» **Problem requirements**
Using the records below, filter out every line that lacks "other" and copy the rest.

» **Data provided**
==================================================

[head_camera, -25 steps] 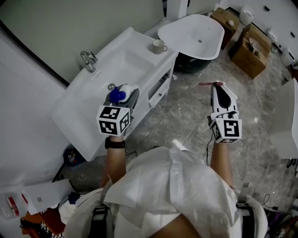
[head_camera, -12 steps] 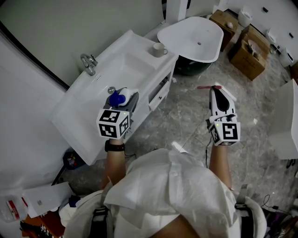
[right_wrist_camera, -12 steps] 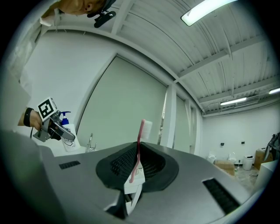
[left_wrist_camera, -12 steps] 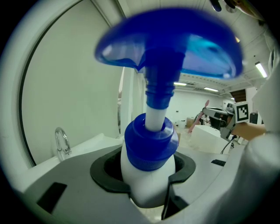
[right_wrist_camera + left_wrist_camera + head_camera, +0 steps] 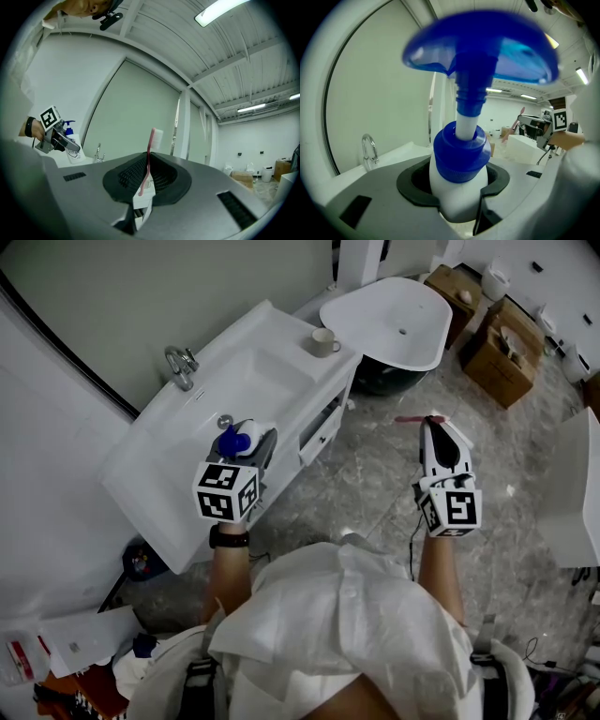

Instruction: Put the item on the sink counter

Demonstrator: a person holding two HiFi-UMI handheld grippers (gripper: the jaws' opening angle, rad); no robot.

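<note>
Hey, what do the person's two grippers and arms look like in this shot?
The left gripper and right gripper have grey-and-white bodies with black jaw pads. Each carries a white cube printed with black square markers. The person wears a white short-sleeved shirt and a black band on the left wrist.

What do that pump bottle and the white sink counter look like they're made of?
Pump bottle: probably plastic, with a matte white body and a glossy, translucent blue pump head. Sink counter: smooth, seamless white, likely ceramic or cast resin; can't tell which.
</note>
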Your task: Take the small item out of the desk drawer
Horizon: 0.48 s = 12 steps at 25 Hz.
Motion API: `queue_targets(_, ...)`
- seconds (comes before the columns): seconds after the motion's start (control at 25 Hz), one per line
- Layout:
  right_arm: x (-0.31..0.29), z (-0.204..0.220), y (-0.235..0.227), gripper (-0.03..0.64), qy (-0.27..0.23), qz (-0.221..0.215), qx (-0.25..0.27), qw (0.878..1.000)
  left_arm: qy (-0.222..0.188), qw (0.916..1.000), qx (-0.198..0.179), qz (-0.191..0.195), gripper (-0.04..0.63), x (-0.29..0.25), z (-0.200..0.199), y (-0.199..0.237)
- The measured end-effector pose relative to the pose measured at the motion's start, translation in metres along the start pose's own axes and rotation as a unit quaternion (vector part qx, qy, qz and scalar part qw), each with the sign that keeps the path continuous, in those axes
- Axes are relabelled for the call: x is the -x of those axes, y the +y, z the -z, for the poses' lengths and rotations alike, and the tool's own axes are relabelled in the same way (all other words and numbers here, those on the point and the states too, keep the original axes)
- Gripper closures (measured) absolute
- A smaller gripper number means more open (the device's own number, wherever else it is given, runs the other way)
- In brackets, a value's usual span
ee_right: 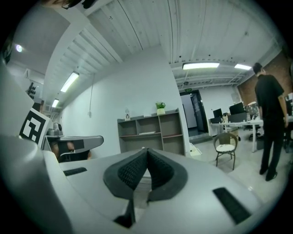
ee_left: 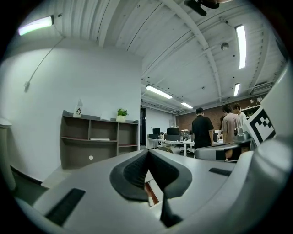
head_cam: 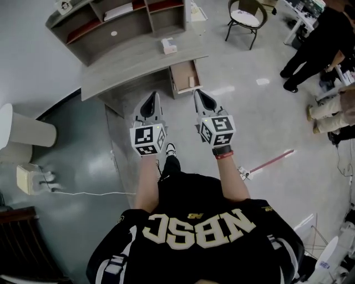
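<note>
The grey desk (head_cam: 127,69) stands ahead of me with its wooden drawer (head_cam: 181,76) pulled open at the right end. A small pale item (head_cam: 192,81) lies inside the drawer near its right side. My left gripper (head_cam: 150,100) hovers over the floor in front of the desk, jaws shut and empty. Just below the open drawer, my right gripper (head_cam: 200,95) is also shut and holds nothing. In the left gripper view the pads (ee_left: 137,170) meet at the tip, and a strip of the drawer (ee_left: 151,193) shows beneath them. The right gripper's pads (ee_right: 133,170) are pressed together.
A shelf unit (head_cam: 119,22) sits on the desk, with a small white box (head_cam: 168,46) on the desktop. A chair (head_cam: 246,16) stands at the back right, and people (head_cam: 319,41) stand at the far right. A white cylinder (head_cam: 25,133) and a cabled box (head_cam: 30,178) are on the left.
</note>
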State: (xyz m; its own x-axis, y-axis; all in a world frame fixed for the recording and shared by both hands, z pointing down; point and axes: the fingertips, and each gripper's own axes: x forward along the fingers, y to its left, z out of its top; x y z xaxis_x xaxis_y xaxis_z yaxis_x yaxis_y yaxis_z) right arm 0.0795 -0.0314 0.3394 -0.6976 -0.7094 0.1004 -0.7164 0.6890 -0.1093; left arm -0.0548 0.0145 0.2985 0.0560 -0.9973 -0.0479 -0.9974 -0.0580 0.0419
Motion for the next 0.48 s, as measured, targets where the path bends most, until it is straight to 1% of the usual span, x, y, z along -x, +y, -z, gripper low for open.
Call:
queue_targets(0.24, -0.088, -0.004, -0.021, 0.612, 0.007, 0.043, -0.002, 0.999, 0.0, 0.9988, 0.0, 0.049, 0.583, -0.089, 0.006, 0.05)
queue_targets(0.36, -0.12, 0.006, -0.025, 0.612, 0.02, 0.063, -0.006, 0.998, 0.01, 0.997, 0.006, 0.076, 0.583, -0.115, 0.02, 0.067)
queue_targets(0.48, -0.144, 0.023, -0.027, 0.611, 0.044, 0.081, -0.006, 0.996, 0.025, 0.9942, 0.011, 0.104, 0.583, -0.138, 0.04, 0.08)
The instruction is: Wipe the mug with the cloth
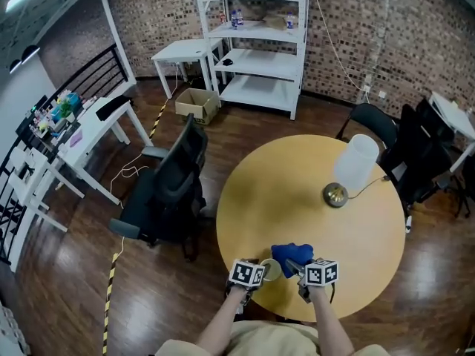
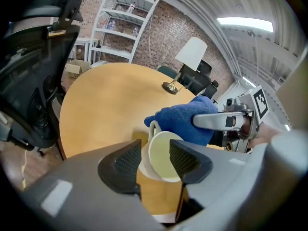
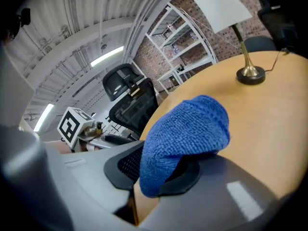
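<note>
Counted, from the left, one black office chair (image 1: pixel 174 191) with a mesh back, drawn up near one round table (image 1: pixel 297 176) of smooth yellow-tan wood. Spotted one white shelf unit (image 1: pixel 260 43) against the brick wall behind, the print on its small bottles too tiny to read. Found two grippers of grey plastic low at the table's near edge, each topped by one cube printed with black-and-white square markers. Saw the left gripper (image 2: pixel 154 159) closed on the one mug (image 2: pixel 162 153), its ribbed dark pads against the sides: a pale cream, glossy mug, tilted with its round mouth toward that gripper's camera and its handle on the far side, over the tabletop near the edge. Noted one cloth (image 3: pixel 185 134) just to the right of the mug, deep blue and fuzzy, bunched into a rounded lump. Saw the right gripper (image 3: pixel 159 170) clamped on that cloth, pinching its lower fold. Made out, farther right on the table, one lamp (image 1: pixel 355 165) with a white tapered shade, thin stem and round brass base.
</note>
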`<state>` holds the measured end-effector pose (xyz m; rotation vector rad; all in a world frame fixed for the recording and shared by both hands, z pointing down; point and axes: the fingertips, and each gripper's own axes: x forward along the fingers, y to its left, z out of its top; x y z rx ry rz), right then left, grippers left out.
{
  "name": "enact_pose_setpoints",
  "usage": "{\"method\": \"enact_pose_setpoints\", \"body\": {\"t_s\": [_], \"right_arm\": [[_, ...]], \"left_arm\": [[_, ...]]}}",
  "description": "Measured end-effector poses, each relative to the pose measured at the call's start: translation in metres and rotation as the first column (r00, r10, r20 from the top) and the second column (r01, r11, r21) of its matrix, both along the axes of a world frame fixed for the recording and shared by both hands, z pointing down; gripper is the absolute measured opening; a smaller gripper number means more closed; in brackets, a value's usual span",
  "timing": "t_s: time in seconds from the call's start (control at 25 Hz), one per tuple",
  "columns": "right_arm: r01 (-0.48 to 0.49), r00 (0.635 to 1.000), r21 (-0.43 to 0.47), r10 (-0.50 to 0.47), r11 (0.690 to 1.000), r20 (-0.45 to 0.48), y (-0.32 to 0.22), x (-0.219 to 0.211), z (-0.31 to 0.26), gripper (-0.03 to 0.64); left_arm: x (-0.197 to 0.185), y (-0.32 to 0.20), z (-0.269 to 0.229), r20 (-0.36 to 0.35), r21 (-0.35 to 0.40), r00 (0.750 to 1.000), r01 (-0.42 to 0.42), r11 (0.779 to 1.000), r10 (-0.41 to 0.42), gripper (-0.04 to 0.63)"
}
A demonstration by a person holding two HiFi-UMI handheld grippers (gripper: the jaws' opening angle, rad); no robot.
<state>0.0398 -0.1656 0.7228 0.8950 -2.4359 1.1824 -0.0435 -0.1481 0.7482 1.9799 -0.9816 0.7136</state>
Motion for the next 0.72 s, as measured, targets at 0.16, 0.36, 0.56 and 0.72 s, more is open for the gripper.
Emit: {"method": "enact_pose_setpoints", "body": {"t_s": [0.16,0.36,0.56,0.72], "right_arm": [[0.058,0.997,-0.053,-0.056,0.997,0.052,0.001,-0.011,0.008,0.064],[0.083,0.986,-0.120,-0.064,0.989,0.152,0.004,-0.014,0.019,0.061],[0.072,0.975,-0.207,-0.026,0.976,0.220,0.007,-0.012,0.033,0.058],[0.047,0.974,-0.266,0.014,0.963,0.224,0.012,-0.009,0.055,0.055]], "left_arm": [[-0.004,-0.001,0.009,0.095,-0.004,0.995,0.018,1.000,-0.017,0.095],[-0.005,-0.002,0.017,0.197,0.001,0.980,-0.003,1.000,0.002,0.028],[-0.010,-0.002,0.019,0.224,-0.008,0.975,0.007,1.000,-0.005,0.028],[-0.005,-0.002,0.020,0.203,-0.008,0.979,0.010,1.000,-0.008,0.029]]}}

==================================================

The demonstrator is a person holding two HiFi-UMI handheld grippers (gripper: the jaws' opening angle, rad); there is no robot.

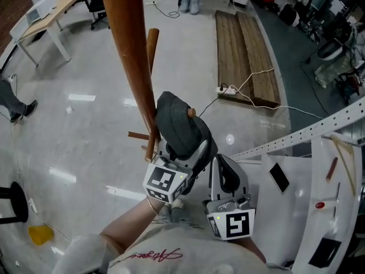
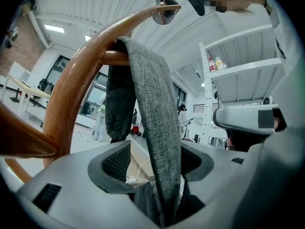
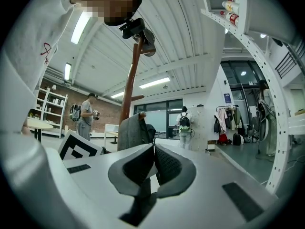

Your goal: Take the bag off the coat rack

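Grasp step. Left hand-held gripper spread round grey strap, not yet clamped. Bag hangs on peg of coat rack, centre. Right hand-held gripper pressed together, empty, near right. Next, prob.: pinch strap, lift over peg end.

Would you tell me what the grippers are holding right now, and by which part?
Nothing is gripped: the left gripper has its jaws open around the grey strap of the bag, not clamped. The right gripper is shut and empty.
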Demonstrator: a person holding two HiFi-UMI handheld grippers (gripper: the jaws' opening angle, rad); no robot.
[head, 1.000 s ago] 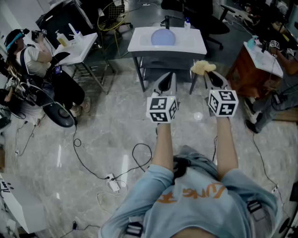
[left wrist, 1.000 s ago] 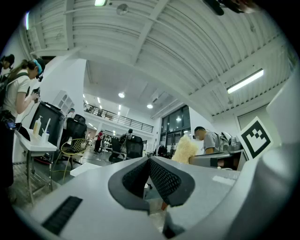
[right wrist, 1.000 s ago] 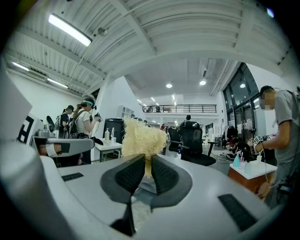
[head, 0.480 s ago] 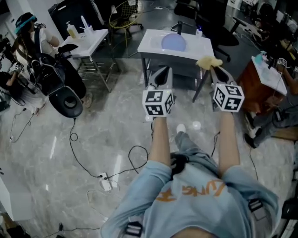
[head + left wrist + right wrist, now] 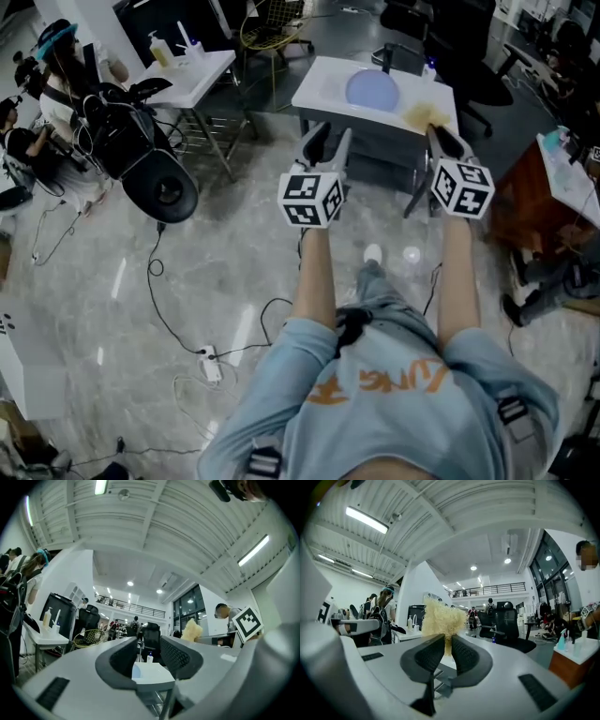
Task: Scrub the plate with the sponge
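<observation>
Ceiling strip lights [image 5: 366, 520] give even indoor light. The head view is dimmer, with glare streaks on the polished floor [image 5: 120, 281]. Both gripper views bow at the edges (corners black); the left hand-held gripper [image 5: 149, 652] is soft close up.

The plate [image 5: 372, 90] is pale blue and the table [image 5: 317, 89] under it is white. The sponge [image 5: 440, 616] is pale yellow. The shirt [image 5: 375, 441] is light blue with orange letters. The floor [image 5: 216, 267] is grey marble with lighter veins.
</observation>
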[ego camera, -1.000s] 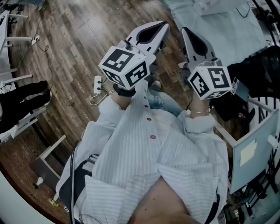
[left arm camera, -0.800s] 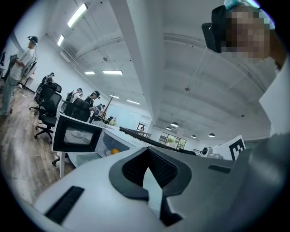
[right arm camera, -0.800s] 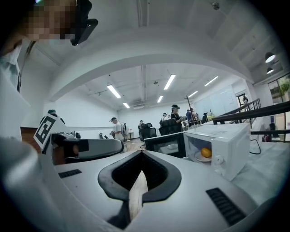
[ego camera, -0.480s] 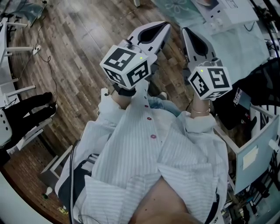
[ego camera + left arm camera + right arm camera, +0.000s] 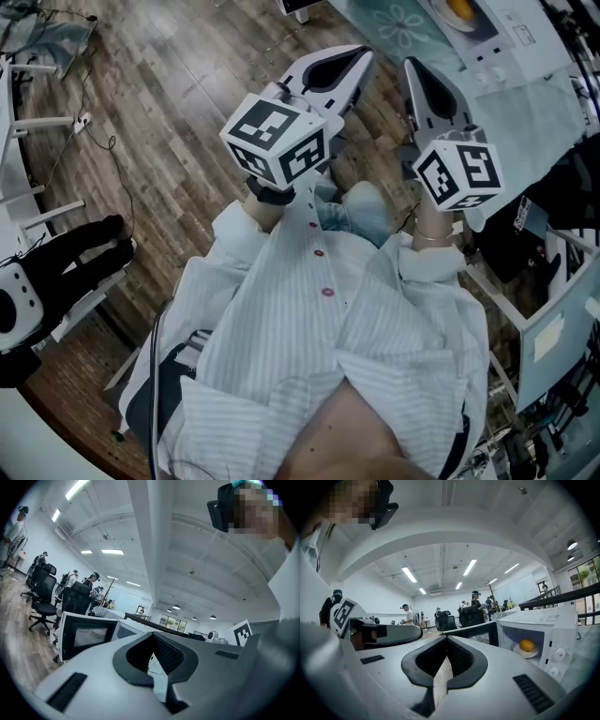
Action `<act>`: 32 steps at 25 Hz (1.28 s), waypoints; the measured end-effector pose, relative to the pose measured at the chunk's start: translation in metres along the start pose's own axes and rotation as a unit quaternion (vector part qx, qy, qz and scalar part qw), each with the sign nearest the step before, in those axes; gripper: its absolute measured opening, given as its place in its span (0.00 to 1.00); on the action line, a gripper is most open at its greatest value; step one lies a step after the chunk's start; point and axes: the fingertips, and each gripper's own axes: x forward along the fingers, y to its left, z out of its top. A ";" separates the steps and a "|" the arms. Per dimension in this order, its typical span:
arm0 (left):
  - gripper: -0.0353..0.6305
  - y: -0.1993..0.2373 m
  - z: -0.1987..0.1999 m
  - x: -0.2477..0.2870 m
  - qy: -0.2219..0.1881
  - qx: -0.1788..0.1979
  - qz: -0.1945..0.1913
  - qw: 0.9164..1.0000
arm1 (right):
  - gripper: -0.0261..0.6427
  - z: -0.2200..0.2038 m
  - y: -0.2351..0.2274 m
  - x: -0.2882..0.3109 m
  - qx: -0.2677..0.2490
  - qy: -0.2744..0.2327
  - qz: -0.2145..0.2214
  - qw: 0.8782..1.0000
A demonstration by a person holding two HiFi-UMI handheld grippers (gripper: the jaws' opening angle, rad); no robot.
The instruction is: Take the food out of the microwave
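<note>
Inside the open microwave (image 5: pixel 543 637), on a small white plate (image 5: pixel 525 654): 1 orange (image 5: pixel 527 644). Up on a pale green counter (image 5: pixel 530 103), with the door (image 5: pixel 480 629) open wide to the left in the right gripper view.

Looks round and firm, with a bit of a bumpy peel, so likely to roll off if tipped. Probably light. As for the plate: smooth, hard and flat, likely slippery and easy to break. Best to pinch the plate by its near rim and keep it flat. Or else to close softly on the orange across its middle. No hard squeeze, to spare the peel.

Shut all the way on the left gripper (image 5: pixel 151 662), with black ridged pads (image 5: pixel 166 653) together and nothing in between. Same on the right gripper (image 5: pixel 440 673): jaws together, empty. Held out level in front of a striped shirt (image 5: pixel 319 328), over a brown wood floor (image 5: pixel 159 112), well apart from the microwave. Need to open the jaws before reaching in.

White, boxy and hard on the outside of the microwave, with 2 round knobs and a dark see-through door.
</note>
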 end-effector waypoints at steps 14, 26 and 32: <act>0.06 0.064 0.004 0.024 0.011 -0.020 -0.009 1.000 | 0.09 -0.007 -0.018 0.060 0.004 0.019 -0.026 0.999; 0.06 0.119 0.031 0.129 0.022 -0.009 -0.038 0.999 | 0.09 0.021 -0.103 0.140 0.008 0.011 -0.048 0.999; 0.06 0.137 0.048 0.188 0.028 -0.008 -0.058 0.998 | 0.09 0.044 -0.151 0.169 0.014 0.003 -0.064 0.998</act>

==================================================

» **Result**
- Axes are relabelled for the call: x is the -x of those axes, y the +y, z the -z, for the poses' lengths and rotations alike, and the tool's own axes are relabelled in the same way (all other words and numbers here, those on the point and the states too, keep the original axes)
- A smaller gripper number means more open (the device's own number, wherever else it is given, runs the other way)

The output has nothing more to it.